◆ Prompt: Only the lines from the one with "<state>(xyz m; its" through the end of the data are wanted, copied exactly.

◆ Material provided:
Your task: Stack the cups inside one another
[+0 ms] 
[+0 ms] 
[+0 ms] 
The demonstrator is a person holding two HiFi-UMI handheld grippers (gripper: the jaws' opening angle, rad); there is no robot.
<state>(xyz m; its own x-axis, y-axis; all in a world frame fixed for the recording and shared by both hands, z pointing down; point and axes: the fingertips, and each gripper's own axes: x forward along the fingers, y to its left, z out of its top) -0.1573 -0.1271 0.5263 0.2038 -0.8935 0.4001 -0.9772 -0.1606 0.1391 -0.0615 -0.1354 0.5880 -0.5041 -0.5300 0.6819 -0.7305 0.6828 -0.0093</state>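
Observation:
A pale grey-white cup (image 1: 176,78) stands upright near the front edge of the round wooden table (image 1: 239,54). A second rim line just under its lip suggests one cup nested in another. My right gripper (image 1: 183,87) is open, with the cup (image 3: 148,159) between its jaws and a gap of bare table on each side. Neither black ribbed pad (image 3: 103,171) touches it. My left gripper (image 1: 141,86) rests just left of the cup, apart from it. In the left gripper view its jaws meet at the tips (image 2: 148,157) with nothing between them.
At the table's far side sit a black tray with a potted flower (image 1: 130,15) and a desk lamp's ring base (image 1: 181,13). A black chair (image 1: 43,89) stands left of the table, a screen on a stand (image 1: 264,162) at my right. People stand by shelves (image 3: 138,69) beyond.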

◆ Response to this task:
<state>(xyz m; its own x-axis, y-axis; all in a world frame fixed for the recording and shared by both hands, z pointing down; point and axes: the fingertips, and each gripper's own axes: x forward along the fingers, y to its left, z out of its top) -0.1573 -0.1271 0.5263 0.2038 -0.8935 0.4001 -0.9772 -0.1606 0.1391 -0.0615 -0.1354 0.5880 -0.5041 -0.5300 0.6819 -0.7305 0.6828 -0.0093</state>
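Observation:
A pale grey-white cup (image 1: 176,78) stands upright near the front edge of the round wooden table (image 1: 239,54). A second rim line just under its lip suggests one cup nested in another. My right gripper (image 1: 183,87) is open, with the cup (image 3: 148,159) between its jaws and a gap of bare table on each side. Neither black ribbed pad (image 3: 103,171) touches it. My left gripper (image 1: 141,86) rests just left of the cup, apart from it. In the left gripper view its jaws meet at the tips (image 2: 148,157) with nothing between them.
At the table's far side sit a black tray with a potted flower (image 1: 130,15) and a desk lamp's ring base (image 1: 181,13). A black chair (image 1: 43,89) stands left of the table, a screen on a stand (image 1: 264,162) at my right. People stand by shelves (image 3: 138,69) beyond.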

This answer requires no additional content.